- Data records:
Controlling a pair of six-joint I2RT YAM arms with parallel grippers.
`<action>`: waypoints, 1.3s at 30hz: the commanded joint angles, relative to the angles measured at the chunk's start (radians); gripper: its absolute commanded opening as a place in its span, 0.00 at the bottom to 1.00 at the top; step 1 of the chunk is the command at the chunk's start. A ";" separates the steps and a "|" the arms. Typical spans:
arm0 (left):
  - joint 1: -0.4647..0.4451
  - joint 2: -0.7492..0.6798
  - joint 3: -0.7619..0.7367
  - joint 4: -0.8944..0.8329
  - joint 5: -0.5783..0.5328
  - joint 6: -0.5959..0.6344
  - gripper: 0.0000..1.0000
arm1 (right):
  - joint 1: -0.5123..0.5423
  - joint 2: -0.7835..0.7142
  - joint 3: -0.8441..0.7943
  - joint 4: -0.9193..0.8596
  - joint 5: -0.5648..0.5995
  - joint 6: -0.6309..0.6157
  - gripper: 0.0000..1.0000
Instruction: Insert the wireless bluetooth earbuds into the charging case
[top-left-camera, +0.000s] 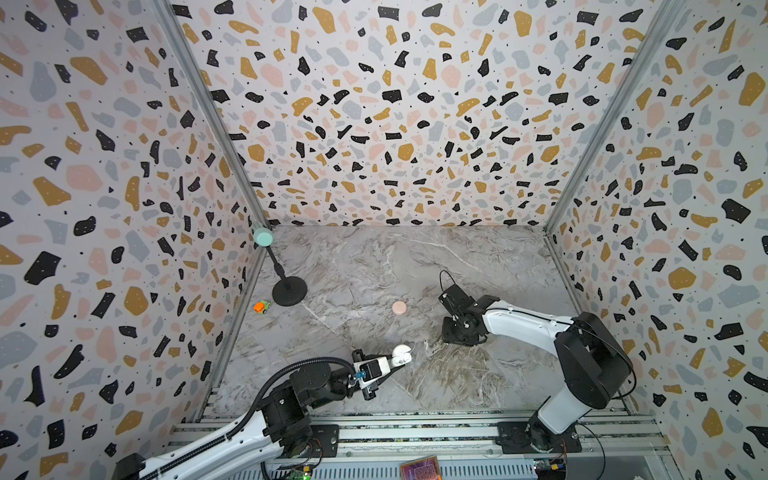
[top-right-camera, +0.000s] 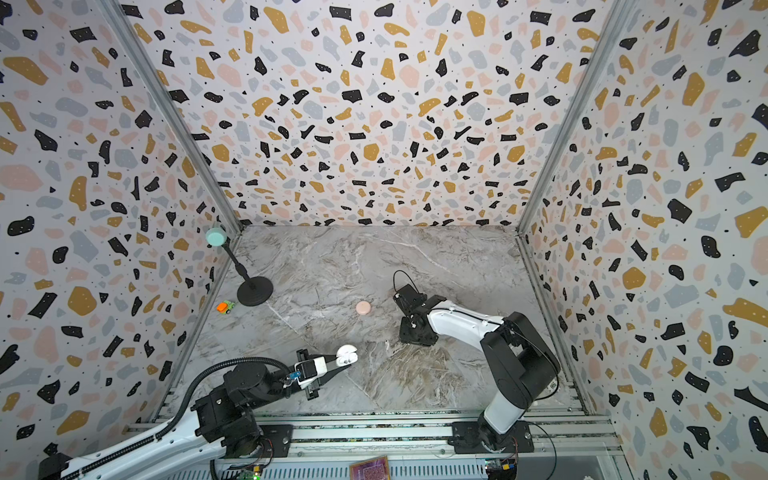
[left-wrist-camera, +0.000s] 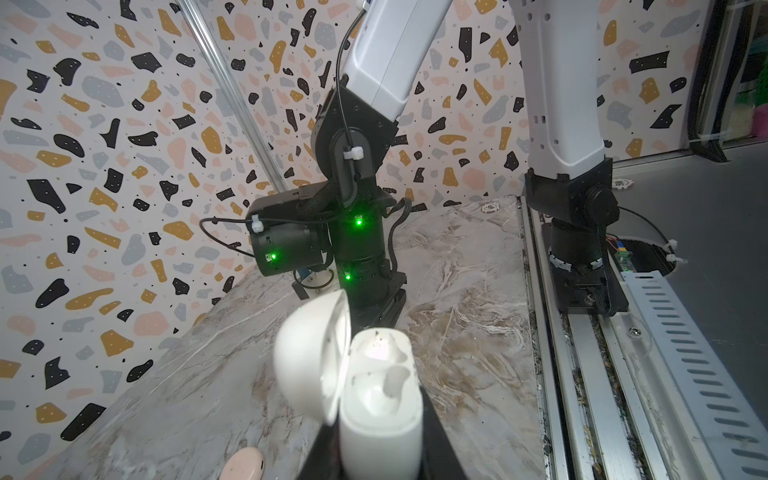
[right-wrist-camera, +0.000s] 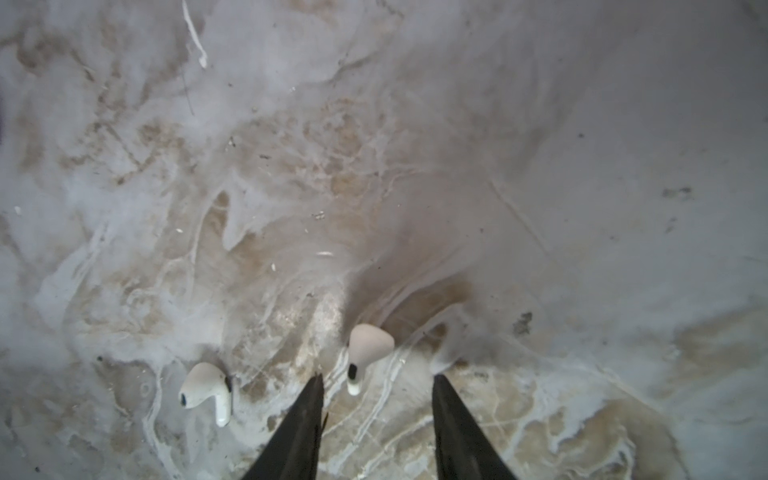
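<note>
My left gripper (top-left-camera: 394, 362) is shut on the white charging case (top-left-camera: 402, 352), held just above the marble table near the front. In the left wrist view its lid (left-wrist-camera: 311, 357) stands open beside the body (left-wrist-camera: 380, 399), whose sockets look empty, and black fingers (left-wrist-camera: 436, 440) flank the body. My right gripper (top-left-camera: 457, 332) points straight down at the table, to the right of the case. In the right wrist view it (right-wrist-camera: 377, 378) is open. One whitish earbud (right-wrist-camera: 368, 345) lies on the marble just beyond the tips, untouched. A second earbud (right-wrist-camera: 205, 388) lies off to one side.
A closed pink round case (top-left-camera: 399, 307) lies mid-table, also in the left wrist view (left-wrist-camera: 243, 465). A black stand (top-left-camera: 289, 291) with a mint top and a small orange toy car (top-left-camera: 262, 306) sit by the left wall. Aluminium rails (top-left-camera: 415, 432) run along the front edge.
</note>
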 joint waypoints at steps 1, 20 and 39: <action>-0.006 -0.002 0.003 0.034 0.000 0.009 0.00 | -0.004 0.004 0.033 -0.009 0.020 -0.020 0.42; -0.006 0.000 0.003 0.031 -0.005 0.010 0.00 | -0.004 0.048 0.058 -0.009 0.025 -0.036 0.34; -0.006 -0.001 0.003 0.029 -0.004 0.009 0.00 | -0.004 0.068 0.058 -0.002 0.040 -0.049 0.27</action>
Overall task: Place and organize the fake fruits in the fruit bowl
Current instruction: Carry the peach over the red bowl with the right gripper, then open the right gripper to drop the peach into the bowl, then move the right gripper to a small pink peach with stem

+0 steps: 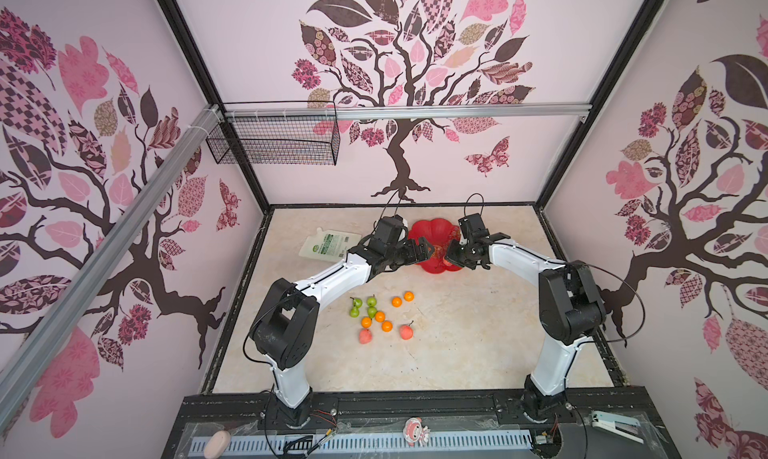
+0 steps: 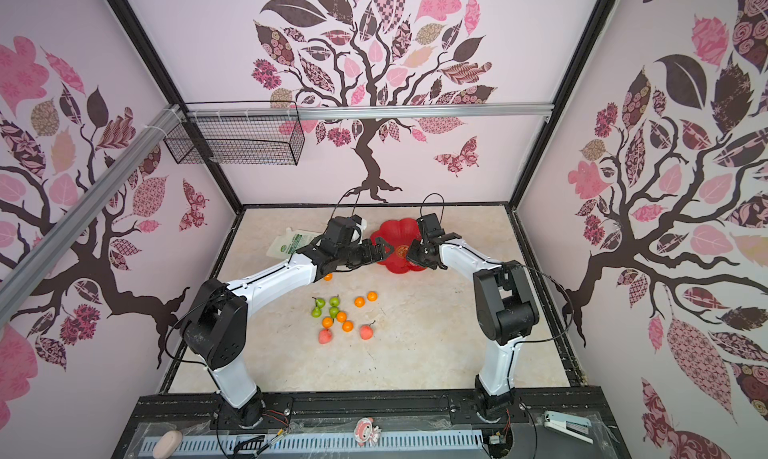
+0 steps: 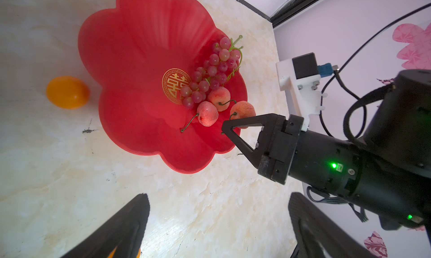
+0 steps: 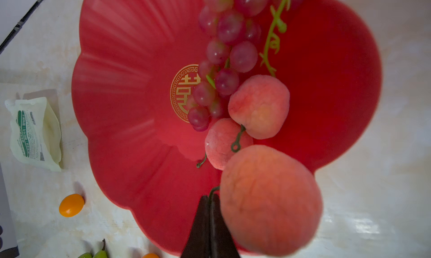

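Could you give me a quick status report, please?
Left pincer open, empty, near fruit bowl. Right pincer shut on peach stem, over bowl. Grape bunch, two peaches already inside, crowding the drop spot.

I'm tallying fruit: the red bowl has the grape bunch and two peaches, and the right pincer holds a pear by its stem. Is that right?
No: the right pincer holds a peach, not a pear, by its stem, as the right wrist view shows. The rest stands.
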Robot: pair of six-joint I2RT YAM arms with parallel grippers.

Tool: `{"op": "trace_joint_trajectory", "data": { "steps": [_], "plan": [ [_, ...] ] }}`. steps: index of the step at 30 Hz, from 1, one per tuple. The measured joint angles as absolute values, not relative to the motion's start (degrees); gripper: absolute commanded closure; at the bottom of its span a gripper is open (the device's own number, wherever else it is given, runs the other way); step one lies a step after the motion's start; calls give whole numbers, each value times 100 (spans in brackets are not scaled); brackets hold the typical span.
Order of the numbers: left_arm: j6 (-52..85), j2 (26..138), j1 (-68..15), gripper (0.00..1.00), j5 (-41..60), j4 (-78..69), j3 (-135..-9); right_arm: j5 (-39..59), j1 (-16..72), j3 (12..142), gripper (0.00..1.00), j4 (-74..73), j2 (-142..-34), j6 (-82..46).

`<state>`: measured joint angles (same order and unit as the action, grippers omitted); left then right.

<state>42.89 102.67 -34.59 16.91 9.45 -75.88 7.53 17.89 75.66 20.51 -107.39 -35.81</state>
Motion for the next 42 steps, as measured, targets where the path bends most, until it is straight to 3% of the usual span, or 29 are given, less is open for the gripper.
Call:
{"op": "trace_joint_trajectory", "data": {
  "steps": [6, 21, 30, 35, 42],
  "plan": [
    [4294, 10453, -3450, 4, 1730, 950, -7588, 843, 1785, 7666, 100, 2071, -10936, -3586],
    [4331, 10473, -3444, 4, 1835, 947, -7588, 821, 1785, 7666, 76, 2171, -10940, -3603],
    [4300, 10403, -3444, 4, 1863, 1063, -7588, 534, 1782, 7609, 67, 2272, -10639, -3505],
    [4182, 9841, -3459, 4, 1763, 1452, -7557, 449, 1787, 7408, 67, 2250, -9874, -3356],
    [4049, 8235, -3516, 3, 1535, 1629, -6796, 80, 2250, 6869, 67, 2189, -8969, -2904]
  ]
}}
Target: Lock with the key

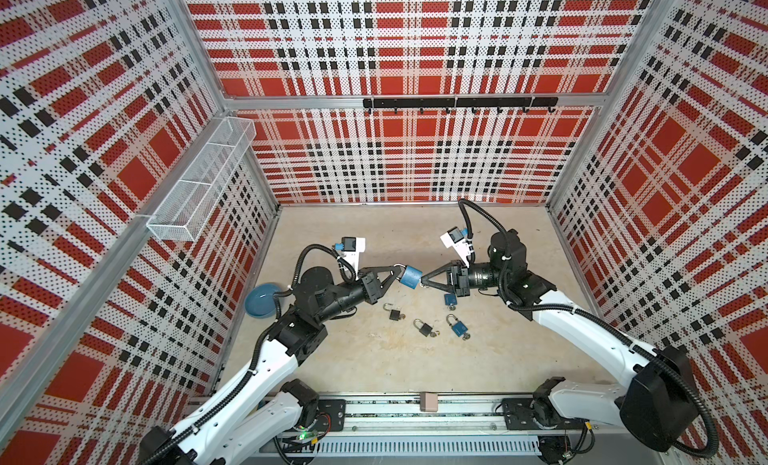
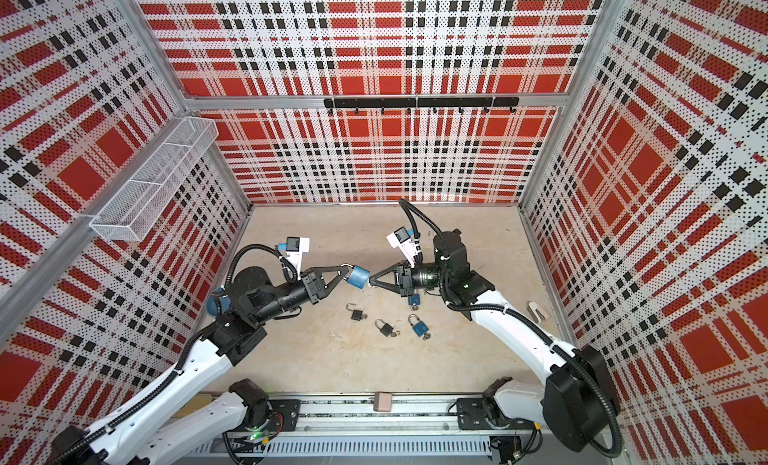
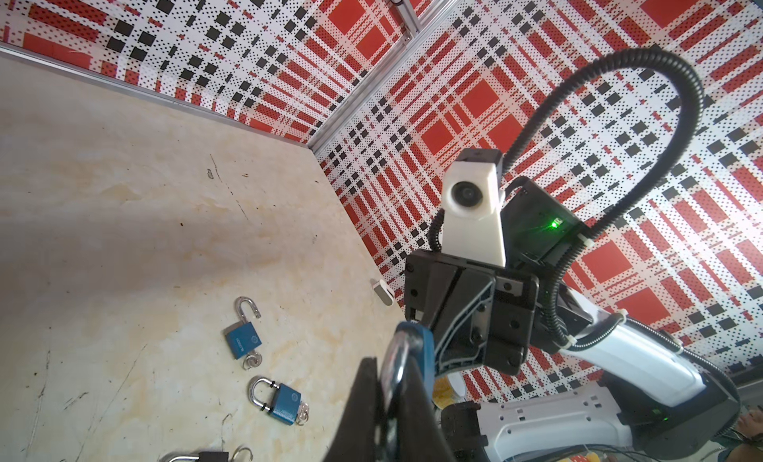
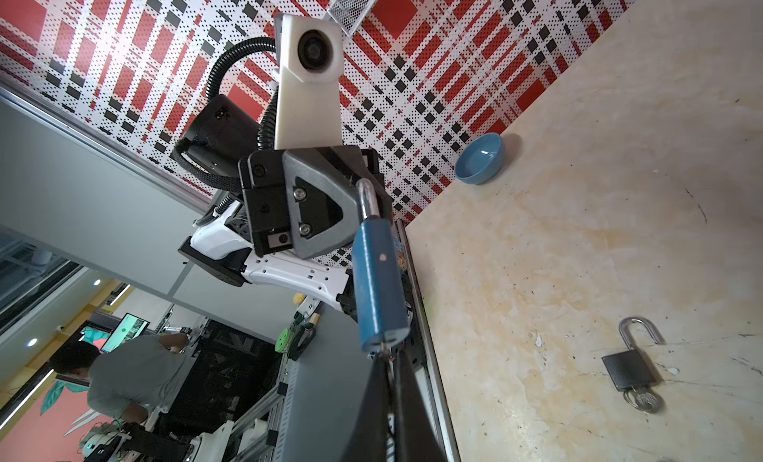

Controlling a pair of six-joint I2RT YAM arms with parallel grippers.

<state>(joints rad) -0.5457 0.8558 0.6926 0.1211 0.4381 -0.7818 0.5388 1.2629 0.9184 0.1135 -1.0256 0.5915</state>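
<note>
Above the table (image 1: 478, 359), well apart from the blue bowl (image 1: 259, 303) and farther from the wall than it, a blue padlock (image 1: 410, 276) hangs in the air between the two arms. The left gripper (image 1: 398, 269) is clamped on the padlock's steel loop (image 4: 366, 204). The right gripper (image 1: 424, 281) has its jaws drawn together at the keyhole end, apparently pinching the key (image 1: 421, 281), of which only a sliver shows. Whether the loop is pushed fully home in the body cannot be told.

The main risk is twist. The padlock is held only by a thin round bar, so turning the key could swing the whole body round in the left jaws instead of working the cylinder. The pinch on the key is also shallow, so it may slip, or the key may pull out. If the loop is not seated, a turn would lock nothing. Anything dropped would land among the spare padlocks (image 1: 424, 328), lying farther from the bowl than the held one.
</note>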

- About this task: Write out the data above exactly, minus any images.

- Exercise solution:
Controlling a pair of six-joint I2RT YAM arms with parallel grippers.
`<action>`: waypoints, 1.3s at 30hz: the commanded joint angles, relative to the angles measured at the chunk's start (radians); gripper: its absolute commanded opening as a place in its span, 0.00 at the bottom to 1.00 at the top; step 1 of the chunk is the command at the chunk's start. A ";" separates the steps and a "|" the arms. Typical spans:
arm0 (left):
  - joint 1: -0.4647..0.4451
  - joint 2: -0.7492..0.6798
  - joint 3: -0.7619..0.7367
  - joint 4: -0.8944..0.8329
  - joint 5: -0.5783..0.5328
  - joint 6: -0.5959..0.6344
  - gripper: 0.0000..1.0000
arm1 (right):
  - joint 1: -0.5123..0.5423
  - joint 2: -0.7835..0.7142
  - joint 3: -0.8441..0.7943
  - joint 4: -0.9193..0.8596
  - joint 5: -0.5648..0.5995
  - joint 6: -0.6309..0.6157
  - gripper: 0.0000..1.0000
Instruction: Insert the wireless bluetooth earbuds into the charging case
[top-left-camera, +0.000s] 
[top-right-camera, +0.000s] 
[left-wrist-camera, +0.000s] 
[right-wrist-camera, +0.000s] 
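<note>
My left gripper (top-left-camera: 394, 362) is shut on the white charging case (top-left-camera: 402, 352), held just above the marble table near the front. In the left wrist view its lid (left-wrist-camera: 311, 357) stands open beside the body (left-wrist-camera: 380, 399), whose sockets look empty, and black fingers (left-wrist-camera: 436, 440) flank the body. My right gripper (top-left-camera: 457, 332) points straight down at the table, to the right of the case. In the right wrist view it (right-wrist-camera: 377, 378) is open. One whitish earbud (right-wrist-camera: 368, 345) lies on the marble just beyond the tips, untouched. A second earbud (right-wrist-camera: 205, 388) lies off to one side.
A closed pink round case (top-left-camera: 399, 307) lies mid-table, also in the left wrist view (left-wrist-camera: 243, 465). A black stand (top-left-camera: 289, 291) with a mint top and a small orange toy car (top-left-camera: 262, 306) sit by the left wall. Aluminium rails (top-left-camera: 415, 432) run along the front edge.
</note>
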 joint waypoints at steps 1, 20 and 39: <action>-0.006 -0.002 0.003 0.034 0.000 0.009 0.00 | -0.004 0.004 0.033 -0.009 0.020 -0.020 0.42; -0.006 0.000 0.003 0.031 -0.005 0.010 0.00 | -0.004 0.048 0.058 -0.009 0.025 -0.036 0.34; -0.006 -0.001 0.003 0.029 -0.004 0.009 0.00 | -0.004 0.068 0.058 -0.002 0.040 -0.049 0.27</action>
Overall task: Place and organize the fake fruits in the fruit bowl
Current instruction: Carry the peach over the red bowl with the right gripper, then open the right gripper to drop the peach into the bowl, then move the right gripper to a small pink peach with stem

+0 steps: 
+0 steps: 
+0 steps: 
+0 steps: 

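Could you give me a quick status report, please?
Left pincer open, empty, near fruit bowl. Right pincer shut on peach stem, over bowl. Grape bunch, two peaches already inside, crowding the drop spot.

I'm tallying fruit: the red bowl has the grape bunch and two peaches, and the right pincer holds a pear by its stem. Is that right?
No: the right pincer holds a peach, not a pear, by its stem, as the right wrist view shows. The rest stands.
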Robot: pair of six-joint I2RT YAM arms with parallel grippers.

Tool: `{"op": "trace_joint_trajectory", "data": { "steps": [_], "plan": [ [_, ...] ] }}`. steps: index of the step at 30 Hz, from 1, one per tuple. The measured joint angles as absolute values, not relative to the motion's start (degrees); gripper: absolute commanded closure; at the bottom of its span a gripper is open (the device's own number, wherever else it is given, runs the other way); step one lies a step after the motion's start; calls give whole numbers, each value times 100 (spans in brackets are not scaled); brackets hold the typical span.
Order of the numbers: left_arm: j6 (-52..85), j2 (26..138), j1 (-68..15), gripper (0.00..1.00), j5 (-41..60), j4 (-78..69), j3 (-135..-9); right_arm: j5 (-39..59), j1 (-16..72), j3 (12..142), gripper (0.00..1.00), j4 (-74..73), j2 (-142..-34), j6 (-82..46).

`<state>`: measured joint angles (same order and unit as the action, grippers omitted); left then right.

<state>42.89 102.67 -34.59 16.91 9.45 -75.88 7.53 17.89 75.66 20.51 -107.39 -35.81</state>
Motion for the next 42 steps, as measured, targets where the path bends most, until it is straight to 3% of the usual span, or 29 are given, less is open for the gripper.
Call:
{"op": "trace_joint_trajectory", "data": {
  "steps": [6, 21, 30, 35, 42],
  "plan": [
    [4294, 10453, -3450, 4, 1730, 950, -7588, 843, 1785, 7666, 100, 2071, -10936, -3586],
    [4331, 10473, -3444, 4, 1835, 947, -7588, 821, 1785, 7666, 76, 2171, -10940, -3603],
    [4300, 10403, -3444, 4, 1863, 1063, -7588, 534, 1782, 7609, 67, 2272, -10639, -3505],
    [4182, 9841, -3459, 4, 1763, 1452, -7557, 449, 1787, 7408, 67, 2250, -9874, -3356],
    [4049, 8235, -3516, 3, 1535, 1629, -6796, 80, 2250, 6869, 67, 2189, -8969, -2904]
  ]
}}
Target: Lock with the key


Controlling a pair of six-joint I2RT YAM arms with parallel grippers.

<state>(joints rad) -0.5457 0.8558 0.6926 0.1211 0.4381 -0.7818 0.5388 1.2629 0.9184 0.1135 -1.0256 0.5915</state>
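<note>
Above the table (image 1: 478, 359), well apart from the blue bowl (image 1: 259, 303) and farther from the wall than it, a blue padlock (image 1: 410, 276) hangs in the air between the two arms. The left gripper (image 1: 398, 269) is clamped on the padlock's steel loop (image 4: 366, 204). The right gripper (image 1: 424, 281) has its jaws drawn together at the keyhole end, apparently pinching the key (image 1: 421, 281), of which only a sliver shows. Whether the loop is pushed fully home in the body cannot be told.

The main risk is twist. The padlock is held only by a thin round bar, so turning the key could swing the whole body round in the left jaws instead of working the cylinder. The pinch on the key is also shallow, so it may slip, or the key may pull out. If the loop is not seated, a turn would lock nothing. Anything dropped would land among the spare padlocks (image 1: 424, 328), lying farther from the bowl than the held one.
</note>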

Nothing further remains in this exercise.